ASSIGNED TASK: Omit the pictures and print exactly the lines of the listing below, starting at the first and ending at the line containing "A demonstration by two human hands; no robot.".

PROVIDED DATA:
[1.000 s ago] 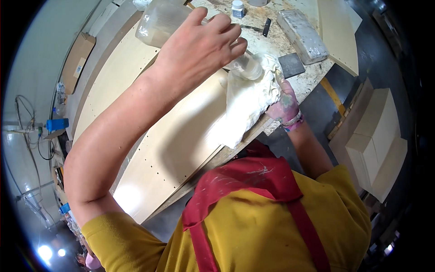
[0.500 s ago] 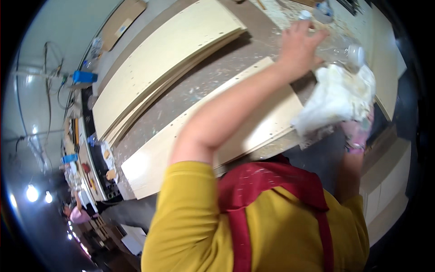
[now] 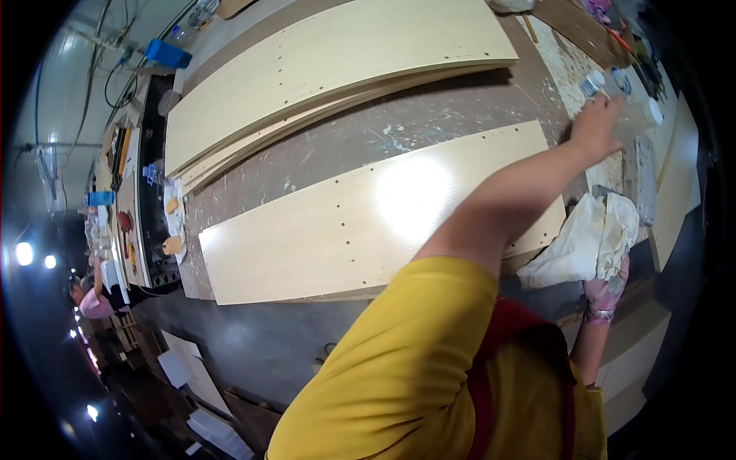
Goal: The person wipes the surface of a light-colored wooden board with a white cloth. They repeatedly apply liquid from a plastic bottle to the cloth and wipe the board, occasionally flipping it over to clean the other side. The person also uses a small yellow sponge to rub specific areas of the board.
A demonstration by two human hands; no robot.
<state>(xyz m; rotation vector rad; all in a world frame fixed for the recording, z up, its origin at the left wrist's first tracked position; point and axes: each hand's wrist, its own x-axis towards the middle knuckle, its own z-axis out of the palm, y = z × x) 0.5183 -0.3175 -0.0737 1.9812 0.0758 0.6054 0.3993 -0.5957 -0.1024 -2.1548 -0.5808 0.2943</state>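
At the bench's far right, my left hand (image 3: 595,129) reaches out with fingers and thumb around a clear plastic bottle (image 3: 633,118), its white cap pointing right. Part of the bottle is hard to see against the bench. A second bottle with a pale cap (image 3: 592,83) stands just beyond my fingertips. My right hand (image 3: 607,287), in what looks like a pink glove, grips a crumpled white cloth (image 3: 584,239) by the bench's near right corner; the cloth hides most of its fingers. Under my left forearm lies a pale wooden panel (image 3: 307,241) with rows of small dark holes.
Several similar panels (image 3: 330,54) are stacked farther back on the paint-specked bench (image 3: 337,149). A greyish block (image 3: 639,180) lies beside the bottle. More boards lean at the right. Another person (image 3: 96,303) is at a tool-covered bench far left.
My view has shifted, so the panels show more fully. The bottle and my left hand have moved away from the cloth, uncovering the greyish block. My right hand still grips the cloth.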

RESULT FOR THIS EXERCISE:
[1.000 s ago] 
[0.500 s ago] 
[now] 
Goal: The person wipes the surface of a light-colored wooden board with a white cloth. They repeatedly apply liquid from a plastic bottle to the cloth and wipe the board, occasionally flipping it over to clean the other side. The person also uses a small yellow sponge to rub specific areas of the board.
A demonstration by two human hands; no robot.

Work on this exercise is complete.